New rules for academies and free schools that compel them to promote British values are "dangerous" and could effectively stop Muslims becoming trustees or governors, it is claimed.
Education Secretary Michael Gove has drawn up funding agreements that will allow him to shut down schools or kick out governors if he believes a member of the academy trust is "unsuitable" because of "relevant conduct".
Unacceptable actions are defined as anything "aimed at undermining the fundamental British values of democracy, the rule of law, individual liberty and mutual respect and tolerance of those with different faiths and beliefs".
The Muslim Council of Britain (MCB) has raised fears that the reforms, which will apply to new academies and free schools, could prevent people with conservative Muslim beliefs viewed as incompatible with "British values" being involved - a claim the Department for Education denies.
Talha Ahmad, a senior member of the MCB, told the Guardian: "As a matter of principle, to have so much power vested in one hand is wrong. But then to have powers over an area over which there is no consensus is, frankly speaking, quite dangerous.
"People may have different views, and those views might be informed by faith. But does that mean the secretary of state should have the power to arbitrate these ideas, so much so that they should not be part of an educational establishment?
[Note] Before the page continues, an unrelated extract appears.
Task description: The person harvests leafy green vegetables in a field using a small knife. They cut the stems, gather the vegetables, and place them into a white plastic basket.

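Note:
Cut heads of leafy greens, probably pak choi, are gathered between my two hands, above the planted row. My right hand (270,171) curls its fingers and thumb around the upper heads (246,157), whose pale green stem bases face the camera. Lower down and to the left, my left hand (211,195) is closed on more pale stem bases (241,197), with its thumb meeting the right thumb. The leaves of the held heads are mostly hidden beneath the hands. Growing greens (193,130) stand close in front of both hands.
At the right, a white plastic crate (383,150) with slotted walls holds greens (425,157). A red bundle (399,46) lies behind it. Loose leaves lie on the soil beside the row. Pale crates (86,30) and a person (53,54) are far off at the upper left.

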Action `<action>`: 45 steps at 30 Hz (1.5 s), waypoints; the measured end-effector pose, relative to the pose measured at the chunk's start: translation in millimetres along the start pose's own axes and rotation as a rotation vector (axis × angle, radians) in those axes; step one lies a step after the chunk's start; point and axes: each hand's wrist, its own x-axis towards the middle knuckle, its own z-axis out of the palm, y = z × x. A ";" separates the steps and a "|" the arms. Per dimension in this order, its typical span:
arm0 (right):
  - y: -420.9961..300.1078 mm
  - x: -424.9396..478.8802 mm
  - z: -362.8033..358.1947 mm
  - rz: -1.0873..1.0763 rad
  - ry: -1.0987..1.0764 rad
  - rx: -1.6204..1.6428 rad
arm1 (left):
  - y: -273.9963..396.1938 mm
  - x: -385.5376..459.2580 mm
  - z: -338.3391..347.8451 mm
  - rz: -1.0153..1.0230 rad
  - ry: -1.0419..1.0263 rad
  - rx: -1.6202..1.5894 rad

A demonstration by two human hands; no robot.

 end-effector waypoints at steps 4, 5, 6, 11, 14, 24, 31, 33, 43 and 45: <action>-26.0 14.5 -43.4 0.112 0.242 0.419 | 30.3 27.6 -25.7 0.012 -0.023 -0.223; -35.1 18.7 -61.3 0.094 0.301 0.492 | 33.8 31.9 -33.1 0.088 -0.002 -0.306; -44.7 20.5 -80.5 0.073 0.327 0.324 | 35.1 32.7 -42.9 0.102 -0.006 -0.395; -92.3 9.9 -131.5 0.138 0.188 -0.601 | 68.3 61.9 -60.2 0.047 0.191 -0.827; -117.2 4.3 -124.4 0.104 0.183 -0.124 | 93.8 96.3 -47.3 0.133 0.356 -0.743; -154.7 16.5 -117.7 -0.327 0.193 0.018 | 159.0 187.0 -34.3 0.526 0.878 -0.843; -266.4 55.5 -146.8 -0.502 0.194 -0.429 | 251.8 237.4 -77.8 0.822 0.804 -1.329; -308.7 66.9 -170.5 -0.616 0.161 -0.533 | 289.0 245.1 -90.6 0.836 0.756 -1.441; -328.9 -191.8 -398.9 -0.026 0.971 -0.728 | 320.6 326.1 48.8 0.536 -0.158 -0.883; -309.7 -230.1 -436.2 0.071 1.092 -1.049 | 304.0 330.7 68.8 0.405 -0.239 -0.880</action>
"This whole idea of giving the secretary of state the power to decide which views fall foul of British values, on matters such as school governors, seems to be draconian."
In the wake of the Trojan Horse controversy over Islamist influence on some Birmingham schools teachers were told by Mr Gove that they must "actively promote British values".
The DfE funding agreement sets out how schools must promote respect for the law, democracy, equality and tolerance of different faiths and religious and other beliefs.
A DfE spokeswoman said: "There is absolutely no bar to Muslims becoming school governors. We want a diverse range of people, of all faiths and none, to serve on governing bodies.
"It is right that we prevent unsuitable people from becoming governors. We are clear that any behaviour which undermines the fundamental British values of democracy, the rule of law, individual liberty, mutual respect and tolerance of those with different faiths and beliefs is incompatible with being a governor in a state-funded school in England."